1976 Hubris: Uganda asks the UN to condemn the Israeli hostage rescue raid on Entebbe.   

1978 Diverse Aims: The American Nazi Party holds a rally in Marquette Park, Chicago, as nearly 100,000 demonstrators march on Washington DC in support of the ERA. Note: That's Equal Rights Amendment, NOT Earned Run Average!

1987 Iran-Contra: Lieutenant Colonel Oliver 'Stick These In Your Drawers' North testifies on national television that he had shredded documents under the very noses of Justice Department aides investigating his office. Note: The hearings will reveal that North had run a secret, and illegal, war against Nicaragua, and he is eventually convicted for destroying and falsifying documents, failing to pay for a 13,800 security system, and aiding the obstruction of Congress; three of the twelve counts against him, being acquitted of the nine most serious charges. In a performance reminiscent of Hitler's Munich Putsch Trial, North wins the hearts of many conservative Americans during these much viewed televised hearings. Despite his part in the contras, selling weapons to Iran, obstructing justice, misappropriating government funds for personal gain, and helping 'friendly' terrorists launder drug money, North emerges a hero and a media celebrity. His convictions will later be overturned due to the willingness of the lawers, we the people elect to Congress, to grandstand for the media, instead of pursuing the matter in a manner consistent with justice, and worthy of Americas nobler ideals.

1990 G-7: Leaders of the world's seven richest nations open a three-day economic summit in Houston, the first such gathering in the post-Cold War era.
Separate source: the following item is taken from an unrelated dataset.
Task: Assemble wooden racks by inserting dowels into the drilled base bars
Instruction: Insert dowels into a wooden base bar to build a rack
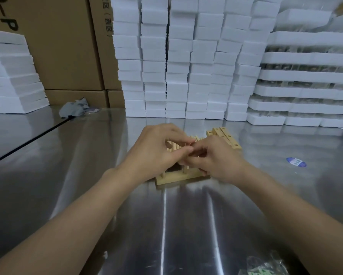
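Base bar (178, 178) lies flat on the steel bench (166, 225), dead centre, with dowels (185, 170) standing in it. The left hand (156, 149) and right hand (216, 157) meet right above, fingers curled, pinching the dowel tops. Spare drilled bars (226, 136) lie just behind.

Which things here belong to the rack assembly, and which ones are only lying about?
Belong to the job: base bar with standing dowels; more dowels gripped in the left hand; right hand meeting it; spare drilled bars behind.

Lying about: grey rag, blue sticker, plastic bag, white foam blocks, cardboard boxes.
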Tool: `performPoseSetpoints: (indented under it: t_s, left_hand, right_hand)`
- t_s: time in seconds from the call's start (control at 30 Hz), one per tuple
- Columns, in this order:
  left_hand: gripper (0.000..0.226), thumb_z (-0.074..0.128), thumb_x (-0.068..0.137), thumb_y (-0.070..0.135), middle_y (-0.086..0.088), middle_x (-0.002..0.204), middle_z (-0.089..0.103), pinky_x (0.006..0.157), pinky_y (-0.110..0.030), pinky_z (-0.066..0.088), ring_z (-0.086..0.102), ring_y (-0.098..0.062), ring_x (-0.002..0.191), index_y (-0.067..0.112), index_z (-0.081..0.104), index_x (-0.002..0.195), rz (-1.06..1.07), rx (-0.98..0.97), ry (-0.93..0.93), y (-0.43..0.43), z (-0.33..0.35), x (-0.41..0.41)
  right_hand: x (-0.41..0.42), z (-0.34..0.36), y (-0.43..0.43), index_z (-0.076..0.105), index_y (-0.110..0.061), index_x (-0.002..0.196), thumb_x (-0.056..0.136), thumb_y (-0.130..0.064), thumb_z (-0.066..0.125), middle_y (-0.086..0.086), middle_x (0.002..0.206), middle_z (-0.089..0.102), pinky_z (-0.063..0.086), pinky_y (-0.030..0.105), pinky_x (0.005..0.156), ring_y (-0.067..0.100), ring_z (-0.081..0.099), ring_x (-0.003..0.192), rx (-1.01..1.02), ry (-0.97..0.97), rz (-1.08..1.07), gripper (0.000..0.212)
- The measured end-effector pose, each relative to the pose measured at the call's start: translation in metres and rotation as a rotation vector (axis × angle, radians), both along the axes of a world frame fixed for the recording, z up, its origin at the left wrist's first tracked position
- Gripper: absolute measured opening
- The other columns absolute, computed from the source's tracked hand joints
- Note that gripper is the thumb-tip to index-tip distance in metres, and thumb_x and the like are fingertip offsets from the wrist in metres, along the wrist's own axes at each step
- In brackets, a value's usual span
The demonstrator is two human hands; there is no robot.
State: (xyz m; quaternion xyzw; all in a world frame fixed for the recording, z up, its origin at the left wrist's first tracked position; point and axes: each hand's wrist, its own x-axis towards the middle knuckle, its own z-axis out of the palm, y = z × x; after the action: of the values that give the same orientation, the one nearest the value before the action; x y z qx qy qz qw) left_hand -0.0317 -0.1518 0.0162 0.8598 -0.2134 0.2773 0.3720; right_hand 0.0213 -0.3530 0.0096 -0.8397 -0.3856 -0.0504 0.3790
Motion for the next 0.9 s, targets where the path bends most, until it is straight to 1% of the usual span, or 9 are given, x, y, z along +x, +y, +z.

1992 Democratic presidential hopeful Bill Clinton picks Tennessee's Senator Al Gore as his running mate.

1995 French commandoes seize the Greenpeace ship, Rainbow Warrior II, after it enters French waters off Mururoa Atoll.

2002 The stock market continues to drop in the wake of corporate accounting scandals. President George W. Bush urges Congress to enact reform measures aimed at what is seen as a climate of greed among top business executives.